Now, the big question is: Who will Delany target in these situations?

If the SEC goes to 14 teams, then I believe that the Big Ten will be seriously considering 4 schools as replacements.  The four schools that the Big Ten would have legitimate interest in would be Notre Dame, Missouri, Maryland, and Syracuse.

Notre Dame would be a home-run for the Big Ten, however, it is probably the least likely to happen.  This has been tried before and Notre Dame isn’t ready to let go of its football independence yet.  Granted, if the SEC would create the first 14 team conference, perhaps Notre Dame would come to its senses and join the Big Ten to avoid the possibility of being left in the dust when it is all said and done with.  The Irish football team is also back on the upswing after a decade of mediocrity.

Missouri was a school that was heavily rumored to be headed to the Big Ten last summer, and was left with a hurt ego after the Big Ten looked to Nebraska instead of themselves.  While Missouri is not the elite program that the Big Ten will be looking for, they are very competitive in both football and men’s basketball, which are the two marquee sports that conferences will look at first and foremost.

Maryland will be in the conversation due to the fact that the Big Ten will be looking to expand its media reach, and the Washington D.C.-Baltimore market is nothing to sneeze at.  In addition, Maryland is a fertile recruiting ground that the Big Ten could expand its reach in.  Currently, most of the elite players in Maryland choose to stay in the ACC, but the presence of the Big Ten would likely reverse that trend.

Syracuse is another program that isn’t elite, but is saved by its presence in a major media market.  While I’m not sold on the fact that New Yorkers will take college football seriously given all the entertainment options as well as the pro sports market, it is an intriguing possibility for the Big Ten Network to expand its footprint.  Syracuse would also give the Big Ten another elite basketball program, while weakening the Big East’s stronghold on college basketball.

If the SEC goes to 16 teams, or the Big 12 dissolves, you could also see teams such as Oklahoma, Oklahoma State, Kansas, and Kansas State added to this list.  My guess is that if the SEC went to 16 teams, the Big Ten would try to add at least two teams out of its current footprint. 

Oklahoma would be another elite program, but it may be to far south for the Big Ten to court them successfully.  Another potential problem is that Oklahoma State would likely have to come with OU and I’m not sure that Oklahoma State fits what the Big Ten is looking for in expansion.  In addition to that, the Pac-12 would most likely be trying to add OU, Oklahoma State, Texas, and Texas Tech to create its own 16 team super-conference. 
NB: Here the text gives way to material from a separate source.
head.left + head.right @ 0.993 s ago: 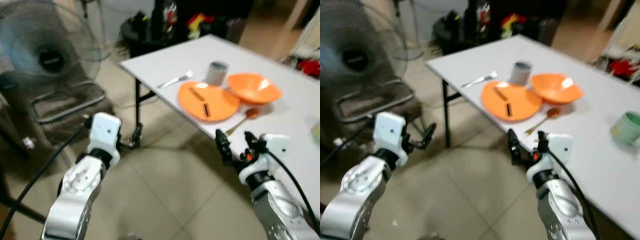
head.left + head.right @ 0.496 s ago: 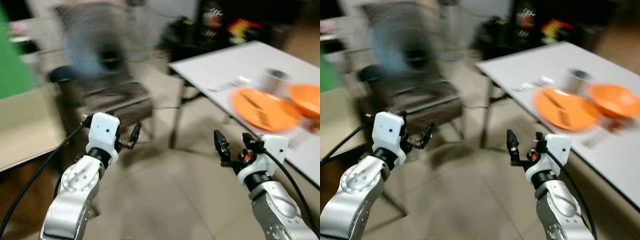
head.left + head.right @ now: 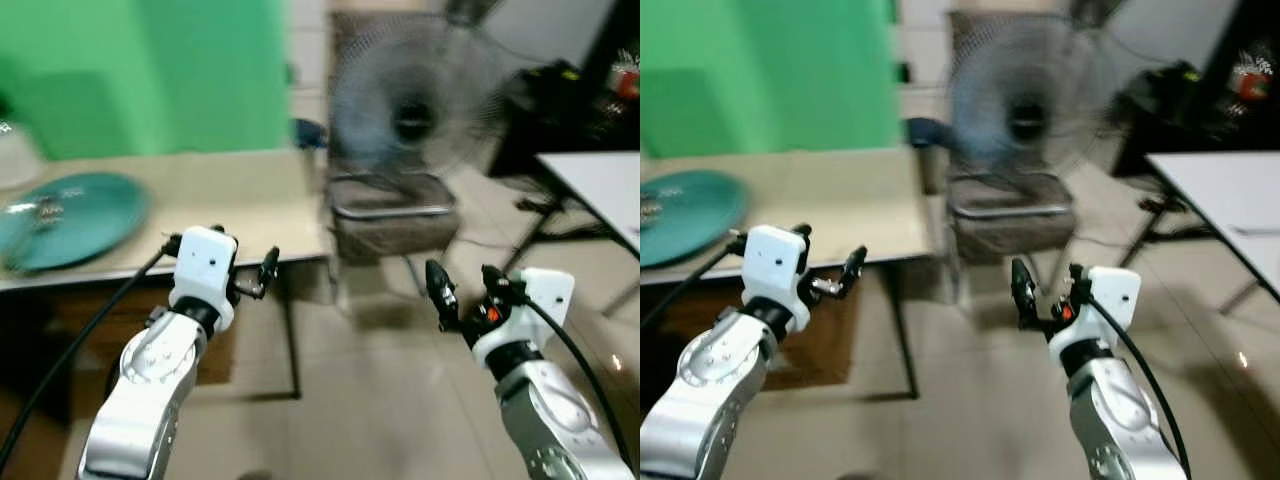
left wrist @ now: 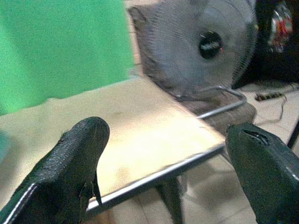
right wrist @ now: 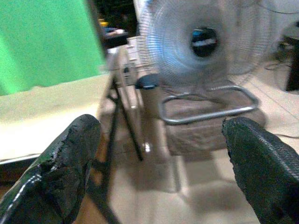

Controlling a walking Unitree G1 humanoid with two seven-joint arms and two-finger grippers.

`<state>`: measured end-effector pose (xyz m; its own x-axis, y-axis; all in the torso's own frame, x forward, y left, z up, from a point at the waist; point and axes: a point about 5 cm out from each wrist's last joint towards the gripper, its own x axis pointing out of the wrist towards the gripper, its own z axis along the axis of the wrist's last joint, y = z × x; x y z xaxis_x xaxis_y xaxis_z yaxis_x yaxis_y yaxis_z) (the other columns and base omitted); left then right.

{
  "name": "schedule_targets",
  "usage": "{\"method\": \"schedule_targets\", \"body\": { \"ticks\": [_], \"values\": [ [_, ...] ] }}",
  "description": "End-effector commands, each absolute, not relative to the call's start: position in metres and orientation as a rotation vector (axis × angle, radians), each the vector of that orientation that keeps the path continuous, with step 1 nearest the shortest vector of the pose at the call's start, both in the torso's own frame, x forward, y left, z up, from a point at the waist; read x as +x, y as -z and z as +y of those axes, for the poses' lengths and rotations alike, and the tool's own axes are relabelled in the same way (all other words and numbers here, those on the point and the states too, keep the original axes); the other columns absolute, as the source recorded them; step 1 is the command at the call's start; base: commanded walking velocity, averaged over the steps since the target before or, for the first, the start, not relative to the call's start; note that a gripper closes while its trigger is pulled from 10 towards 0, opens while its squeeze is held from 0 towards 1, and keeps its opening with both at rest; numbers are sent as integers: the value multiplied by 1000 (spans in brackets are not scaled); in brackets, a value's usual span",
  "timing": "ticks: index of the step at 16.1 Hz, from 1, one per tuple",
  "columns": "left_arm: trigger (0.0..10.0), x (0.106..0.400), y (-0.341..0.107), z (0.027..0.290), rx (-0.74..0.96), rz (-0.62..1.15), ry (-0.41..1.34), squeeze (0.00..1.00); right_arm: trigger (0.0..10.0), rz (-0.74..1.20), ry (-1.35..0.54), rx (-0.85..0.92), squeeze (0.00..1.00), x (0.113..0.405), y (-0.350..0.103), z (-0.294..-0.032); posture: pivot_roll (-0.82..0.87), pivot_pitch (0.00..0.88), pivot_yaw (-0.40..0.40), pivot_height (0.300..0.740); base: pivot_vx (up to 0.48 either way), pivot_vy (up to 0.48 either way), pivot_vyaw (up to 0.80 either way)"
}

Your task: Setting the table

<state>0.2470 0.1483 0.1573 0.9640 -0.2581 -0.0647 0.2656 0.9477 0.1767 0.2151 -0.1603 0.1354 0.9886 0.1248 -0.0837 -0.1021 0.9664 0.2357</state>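
Note:
A teal plate point(image 3: 70, 218) with some small metal pieces on it lies at the left end of a beige table point(image 3: 230, 200), in front of a green wall. My left gripper point(image 4: 173, 154) is held open in the air before this table's near edge, holding nothing. My right gripper point(image 3: 466, 290) is also open and holds nothing; it hangs above the tiled floor and points toward the fan. The corner of a white table point(image 3: 600, 180) shows at the far right. The picture is blurred.
A large grey standing fan point(image 3: 415, 110) is straight ahead, with a grey metal-framed chair point(image 3: 390, 215) below it. Dark clutter sits behind the white table at the back right. Tiled floor point(image 3: 370, 400) lies between the two tables.
The camera has swung left: the white table with the orange plate and bowl has slid out to the right, and the beige table with the teal plate has come in. Both grippers stay open.

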Motion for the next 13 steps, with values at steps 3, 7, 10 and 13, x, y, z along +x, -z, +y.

Kansas and Kansas State are also likely tied at the hip and therefore unlikely to be targeted by the Big Ten.  If Delany could somehow get them separated, KU would likely be the Big Ten’s choice given the football program has been more successful of late, and the basketball program is top-notch.

Rutgers is another school to watch in the 16 team super-conference alignment as they have a major media market presence (New Jersey).  While they have not had a lot of success recently, they do live in a fertile recruiting ground which would attract the Big Ten schools.

A potential dark horse would be Pitt, as they have excellent academics, as well as a decent football program to go along with an excellent basketball program.  Pitt would also give Penn State the natural rival that they have lacked since joining the Big Ten.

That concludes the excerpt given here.